### [Exercise requirements]
Look below for the line containing "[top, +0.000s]"; from there, print each line exactly up to and including the line containing "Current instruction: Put", and stop.

### [Material for this exercise]
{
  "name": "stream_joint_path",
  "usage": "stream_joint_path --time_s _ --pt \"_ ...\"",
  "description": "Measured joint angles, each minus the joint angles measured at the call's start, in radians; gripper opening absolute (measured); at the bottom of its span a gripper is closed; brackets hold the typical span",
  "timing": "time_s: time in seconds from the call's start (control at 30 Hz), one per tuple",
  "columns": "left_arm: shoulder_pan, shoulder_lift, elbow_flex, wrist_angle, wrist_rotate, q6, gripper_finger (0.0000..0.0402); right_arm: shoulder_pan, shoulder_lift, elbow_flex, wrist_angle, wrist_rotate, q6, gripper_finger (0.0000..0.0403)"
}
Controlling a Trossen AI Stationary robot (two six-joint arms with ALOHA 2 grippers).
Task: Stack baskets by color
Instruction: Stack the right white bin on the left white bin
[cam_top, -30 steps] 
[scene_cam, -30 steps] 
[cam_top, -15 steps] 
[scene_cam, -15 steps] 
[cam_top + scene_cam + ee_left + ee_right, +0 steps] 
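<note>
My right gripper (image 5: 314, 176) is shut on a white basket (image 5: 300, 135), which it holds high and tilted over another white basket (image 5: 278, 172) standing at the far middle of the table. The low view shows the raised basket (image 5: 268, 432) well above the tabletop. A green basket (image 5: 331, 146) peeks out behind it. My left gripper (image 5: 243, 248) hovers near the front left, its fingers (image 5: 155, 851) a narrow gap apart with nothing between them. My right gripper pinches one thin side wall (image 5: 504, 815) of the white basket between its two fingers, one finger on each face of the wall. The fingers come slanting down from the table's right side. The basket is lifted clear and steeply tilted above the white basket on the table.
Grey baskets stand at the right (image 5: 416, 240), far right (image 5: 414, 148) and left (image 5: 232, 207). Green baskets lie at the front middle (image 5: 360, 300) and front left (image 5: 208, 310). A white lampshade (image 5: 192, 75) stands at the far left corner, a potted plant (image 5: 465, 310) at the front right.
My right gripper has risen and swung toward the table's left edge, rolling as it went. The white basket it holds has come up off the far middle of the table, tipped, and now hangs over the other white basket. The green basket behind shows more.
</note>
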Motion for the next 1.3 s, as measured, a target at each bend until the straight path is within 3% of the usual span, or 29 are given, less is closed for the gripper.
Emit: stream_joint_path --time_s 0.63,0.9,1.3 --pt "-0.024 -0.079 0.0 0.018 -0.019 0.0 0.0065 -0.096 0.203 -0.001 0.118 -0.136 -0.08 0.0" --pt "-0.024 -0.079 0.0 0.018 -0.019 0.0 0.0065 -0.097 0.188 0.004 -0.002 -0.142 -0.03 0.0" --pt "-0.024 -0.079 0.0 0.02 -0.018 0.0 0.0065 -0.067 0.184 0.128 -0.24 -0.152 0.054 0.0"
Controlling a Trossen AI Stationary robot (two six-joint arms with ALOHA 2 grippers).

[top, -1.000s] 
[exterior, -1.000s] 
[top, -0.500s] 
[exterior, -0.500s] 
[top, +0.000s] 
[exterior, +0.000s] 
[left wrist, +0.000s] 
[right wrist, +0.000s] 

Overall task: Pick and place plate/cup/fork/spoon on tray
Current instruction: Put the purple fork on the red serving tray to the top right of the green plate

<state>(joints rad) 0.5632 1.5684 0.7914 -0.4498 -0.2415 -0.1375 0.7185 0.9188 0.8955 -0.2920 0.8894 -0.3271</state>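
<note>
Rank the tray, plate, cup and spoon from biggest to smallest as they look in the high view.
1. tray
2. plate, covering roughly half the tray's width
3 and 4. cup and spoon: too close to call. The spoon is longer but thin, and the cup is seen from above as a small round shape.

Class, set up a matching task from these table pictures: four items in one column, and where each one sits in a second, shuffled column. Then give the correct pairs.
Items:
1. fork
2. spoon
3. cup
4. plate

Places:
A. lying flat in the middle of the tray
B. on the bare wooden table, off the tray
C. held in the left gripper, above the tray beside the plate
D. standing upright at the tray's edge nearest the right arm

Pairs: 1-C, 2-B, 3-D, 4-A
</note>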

### [Answer space]
[top, +0.000s] 
[exterior, +0.000s] 
[left wrist, +0.000s] 
[right wrist, +0.000s] 

Overall task: Pick and place plate/cup/fork/spoon on tray
Current instruction: Put the purple fork on the red serving tray to the top right of the green plate

No part of the exercise remains open.